И каждый вечер Лора обязательно напивалась пьяной. В такие часы она запиралась в своей комнате и никого к себе не пускала. Сначала Эрика не могла понять, куда она исчезает каждый вечер, потом узнала и испугалась. Она даже пробовала рассказать об этом Шиллингу, но тот только махнул рукой.

— Пусть делает, что хочет. Массажистка она отличная.

Девушку удивило такое равнодушие хозяина, но возражать ему она не отважилась. Лора Майклоу стала казаться ей таинственным и опасным существом.

Как–то вечером Лора выпила больше обычного и, вопреки обыкновению, не заперлась в своей комнате, а пришла к Эрике. Не спрашивая позволения, она опустилась на стул и долго молчала, уставясь на девушку своими большими темными, мутноватыми глазами.

Эрика тоже молчала. Она лежала на узеньком диванчике, стоявшем против кровати, и читала спортивный журнал. По–английски Эрика разговаривала довольно свободно — английский язык она учила еще в школе, но читала с трудом и старалась побольше практиковаться. Лора помешала ей, и девушка, удивленная таким необычным посещением, отложила журнал в сторону.

В комнате было тихо. Неяркий свет настольной лампы падал на диван и освещал часть пола. Фотографии знаменитых киноактрис и актеров, висевшие на стенах, прятались в полутени. Большой портрет самой Эрики, вырезанный из журнала, висел над столом, на самом видном месте, знаменитые киноактрисы окружали его как почетный караул. Лора долго смотрела на этот портрет.

— Хороша, — хрипло сказала она, и на Эрику пахнуло спиртным запахом, — очень хороша!
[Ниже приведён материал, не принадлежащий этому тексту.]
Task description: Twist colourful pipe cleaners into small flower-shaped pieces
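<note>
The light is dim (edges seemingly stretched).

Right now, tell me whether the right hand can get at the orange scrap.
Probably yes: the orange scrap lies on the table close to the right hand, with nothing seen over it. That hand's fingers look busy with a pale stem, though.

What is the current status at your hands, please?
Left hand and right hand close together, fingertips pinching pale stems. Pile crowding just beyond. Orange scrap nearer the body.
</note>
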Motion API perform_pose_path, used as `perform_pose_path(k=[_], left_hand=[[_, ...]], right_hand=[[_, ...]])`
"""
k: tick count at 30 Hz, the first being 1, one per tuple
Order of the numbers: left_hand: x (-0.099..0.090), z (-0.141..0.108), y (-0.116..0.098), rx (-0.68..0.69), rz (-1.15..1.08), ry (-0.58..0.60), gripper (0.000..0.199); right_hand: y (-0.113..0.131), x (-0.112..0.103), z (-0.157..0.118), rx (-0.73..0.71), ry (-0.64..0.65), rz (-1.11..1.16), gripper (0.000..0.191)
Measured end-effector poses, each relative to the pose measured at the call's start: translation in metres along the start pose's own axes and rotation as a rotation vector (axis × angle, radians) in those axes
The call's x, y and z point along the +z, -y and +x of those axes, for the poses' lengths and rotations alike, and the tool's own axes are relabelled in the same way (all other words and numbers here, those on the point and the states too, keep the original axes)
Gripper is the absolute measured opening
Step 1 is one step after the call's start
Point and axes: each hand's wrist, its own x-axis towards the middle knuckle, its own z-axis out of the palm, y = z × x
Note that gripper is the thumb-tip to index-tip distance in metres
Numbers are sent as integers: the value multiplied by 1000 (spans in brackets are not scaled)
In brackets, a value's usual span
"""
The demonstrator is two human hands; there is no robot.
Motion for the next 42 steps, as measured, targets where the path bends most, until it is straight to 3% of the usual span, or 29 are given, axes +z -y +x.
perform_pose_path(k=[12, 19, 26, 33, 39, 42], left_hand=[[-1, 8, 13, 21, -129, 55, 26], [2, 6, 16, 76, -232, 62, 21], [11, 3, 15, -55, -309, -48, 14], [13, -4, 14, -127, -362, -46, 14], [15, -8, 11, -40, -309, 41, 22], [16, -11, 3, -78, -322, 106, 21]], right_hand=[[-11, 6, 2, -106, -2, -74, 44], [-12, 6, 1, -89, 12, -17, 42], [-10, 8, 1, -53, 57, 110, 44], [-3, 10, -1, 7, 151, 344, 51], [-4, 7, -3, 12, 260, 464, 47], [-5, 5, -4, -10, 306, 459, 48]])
А скоро будешь такой, как я! Поняла?

Лора рассмеялась, показывая темные зубы. Эрике стало жутко. Чего хочет от нее эта женщина? Зачем она пришла? Почему так странно смеется? Лора со смехом выбежала из комнаты. Шаги ее простучали на лестнице, затихли где–то внизу, потом послышались снова, становились все ближе и ближе… Вот она уже у порога. Дверь распахнулась.

— Смотри, — сказала Лора, бросая Эрике журнал, — смотри и читай, какой была когда–то Лора Майклоу.

На обложке журнала Эрика увидела фотографию. Да, это была Лора Майклоу, только молодая, красивая, без единой морщинки на упругих розовых щеках, с ясной победной улыбкой, открывающей чудесные белые зубы. Подпись под фотографией гласила, что это Лора Майклоу, новая чемпионка Соединенных Штатов.

Эрика вздрогнула, посмотрела на Лору и даже побледнела от страха. Она еще раз взглянула на яркую обложку журнала, надеясь, что тут какая–нибудь ошибка. Но ошибки не было — журнал вышел ровно пять лет назад. Что же случилось с Лорой Майклоу, почему за такое короткое время она стала сморщенной, гнилозубой старухой. Об этом даже спросить было страшно.